Data Processing Pipeline
AWS Glue Data Processing
The Weather Platform uses AWS Glue to transform raw IoT messages into structured datasets.
Processing Flow

Orchestration Flow:
- EventBridge triggers weekly at midnight UTC+7 (every Sunday)
- Step Functions orchestrates the workflow:
- Starts Glue Crawler to update schema
- Waits for crawler completion
- Starts Glue ETL Job for data transformation
- Export error states (If any)
Glue Components
Database: weather_data_catalog_{unique-suffix}
- Catalogs all weather data schemas
- Automatically discovers table structures
Crawler: WeatherPlatformCrawler-{unique-suffix}
- Scans data lake for new data
- Updates table schemas automatically
ETL Job: WeatherDataTransformJob-{unique-suffix}
- Transforms JSON to CSV format
- Aggregates data by time periods
- Optimizes for analytical queries
ETL Script
The Glue job uses a Python script (weather-transform.py
) that:
- Reads raw JSON from data lake
- Normalizes data structure across different devices
- Aggregates data by time windows
- Writes CSV files to processed datasets bucket
Step Functions Orchestration
The data processing workflow uses AWS Step Functions for reliable orchestration:
State Machine Workflow:
// 1. Start Crawler
startCrawler
.next(waitForCrawler) // 2. Wait 2 minutes
.next(checkCrawlerStatus) // 3. Check crawler state
.next(
new stepfunctions.Choice(this, "IsCrawlerComplete")
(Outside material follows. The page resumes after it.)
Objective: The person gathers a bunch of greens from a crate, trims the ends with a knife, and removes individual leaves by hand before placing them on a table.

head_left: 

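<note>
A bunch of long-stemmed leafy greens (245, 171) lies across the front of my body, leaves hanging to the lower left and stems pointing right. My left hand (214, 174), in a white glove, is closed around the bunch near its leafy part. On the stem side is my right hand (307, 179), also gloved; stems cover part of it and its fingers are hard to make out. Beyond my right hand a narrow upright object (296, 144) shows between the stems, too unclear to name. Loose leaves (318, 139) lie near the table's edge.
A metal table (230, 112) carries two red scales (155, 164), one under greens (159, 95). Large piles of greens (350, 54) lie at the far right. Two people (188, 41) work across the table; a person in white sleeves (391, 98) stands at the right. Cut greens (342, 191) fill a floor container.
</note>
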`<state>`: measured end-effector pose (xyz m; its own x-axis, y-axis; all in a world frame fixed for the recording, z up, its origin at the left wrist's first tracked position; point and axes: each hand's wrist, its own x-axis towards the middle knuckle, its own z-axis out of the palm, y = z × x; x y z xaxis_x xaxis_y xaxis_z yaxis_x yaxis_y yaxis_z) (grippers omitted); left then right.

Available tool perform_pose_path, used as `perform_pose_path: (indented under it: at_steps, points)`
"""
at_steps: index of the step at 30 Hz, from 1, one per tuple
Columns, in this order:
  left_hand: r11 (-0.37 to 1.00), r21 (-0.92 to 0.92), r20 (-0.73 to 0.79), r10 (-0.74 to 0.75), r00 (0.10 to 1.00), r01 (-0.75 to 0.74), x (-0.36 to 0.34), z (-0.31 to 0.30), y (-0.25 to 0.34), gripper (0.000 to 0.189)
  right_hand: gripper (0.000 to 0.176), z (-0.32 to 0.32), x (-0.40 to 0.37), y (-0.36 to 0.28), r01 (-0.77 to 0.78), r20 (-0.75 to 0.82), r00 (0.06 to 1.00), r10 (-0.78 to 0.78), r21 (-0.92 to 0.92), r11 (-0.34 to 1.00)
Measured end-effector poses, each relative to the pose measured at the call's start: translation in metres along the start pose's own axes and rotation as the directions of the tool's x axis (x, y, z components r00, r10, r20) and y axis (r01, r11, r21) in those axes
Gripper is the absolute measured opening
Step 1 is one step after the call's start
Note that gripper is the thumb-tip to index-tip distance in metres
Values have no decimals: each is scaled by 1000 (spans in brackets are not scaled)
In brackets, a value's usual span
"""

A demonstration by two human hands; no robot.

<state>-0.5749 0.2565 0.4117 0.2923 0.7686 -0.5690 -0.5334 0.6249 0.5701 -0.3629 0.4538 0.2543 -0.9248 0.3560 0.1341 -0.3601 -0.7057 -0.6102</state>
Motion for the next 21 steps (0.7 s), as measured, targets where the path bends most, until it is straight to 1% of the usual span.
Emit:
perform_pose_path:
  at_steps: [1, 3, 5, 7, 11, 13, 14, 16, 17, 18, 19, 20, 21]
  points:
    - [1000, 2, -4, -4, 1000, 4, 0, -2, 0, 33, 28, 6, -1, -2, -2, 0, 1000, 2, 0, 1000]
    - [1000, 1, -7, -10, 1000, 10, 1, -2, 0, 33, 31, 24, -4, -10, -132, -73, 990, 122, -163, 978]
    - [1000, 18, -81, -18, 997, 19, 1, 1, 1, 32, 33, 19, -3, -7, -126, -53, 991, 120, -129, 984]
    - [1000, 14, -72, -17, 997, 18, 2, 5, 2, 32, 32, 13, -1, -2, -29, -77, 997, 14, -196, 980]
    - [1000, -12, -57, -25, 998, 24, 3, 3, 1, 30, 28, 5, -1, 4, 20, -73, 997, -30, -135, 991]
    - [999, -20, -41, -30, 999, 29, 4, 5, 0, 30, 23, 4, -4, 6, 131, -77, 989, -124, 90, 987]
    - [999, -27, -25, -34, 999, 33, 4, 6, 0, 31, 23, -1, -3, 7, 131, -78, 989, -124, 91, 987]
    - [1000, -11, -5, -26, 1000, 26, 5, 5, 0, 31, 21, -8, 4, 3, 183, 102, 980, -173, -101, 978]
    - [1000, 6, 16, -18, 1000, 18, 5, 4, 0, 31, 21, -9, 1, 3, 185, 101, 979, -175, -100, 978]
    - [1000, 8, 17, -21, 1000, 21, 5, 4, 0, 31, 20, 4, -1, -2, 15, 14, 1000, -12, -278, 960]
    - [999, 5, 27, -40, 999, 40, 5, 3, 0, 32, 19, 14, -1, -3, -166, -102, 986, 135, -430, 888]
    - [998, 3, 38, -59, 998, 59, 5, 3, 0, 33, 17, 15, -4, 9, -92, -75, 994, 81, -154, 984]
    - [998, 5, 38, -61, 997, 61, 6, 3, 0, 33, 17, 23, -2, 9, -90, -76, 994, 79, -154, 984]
.when(crawlerComplete, startGlueJob) // 4a. Start ETL job
.when(crawlerRunning, waitForCrawler) // 4b. Continue waiting
.otherwise(crawlerFailed) // 4c. Handle failure
);
Scheduling
Data processing is triggered via EventBridge:
- Frequency: Weekly at midnight UTC+7 (Sundays)
- Trigger: EventBridge cron rule
- Target: Step Functions state machine
- Orchestration: Automated Crawler → ETL Job sequence
Monitoring
Glue jobs provide:
- Execution logs in CloudWatch
- Job success/failure notifications
- Data quality metrics
- Cost tracking
Glue provides serverless data processing - you only pay for processing time used.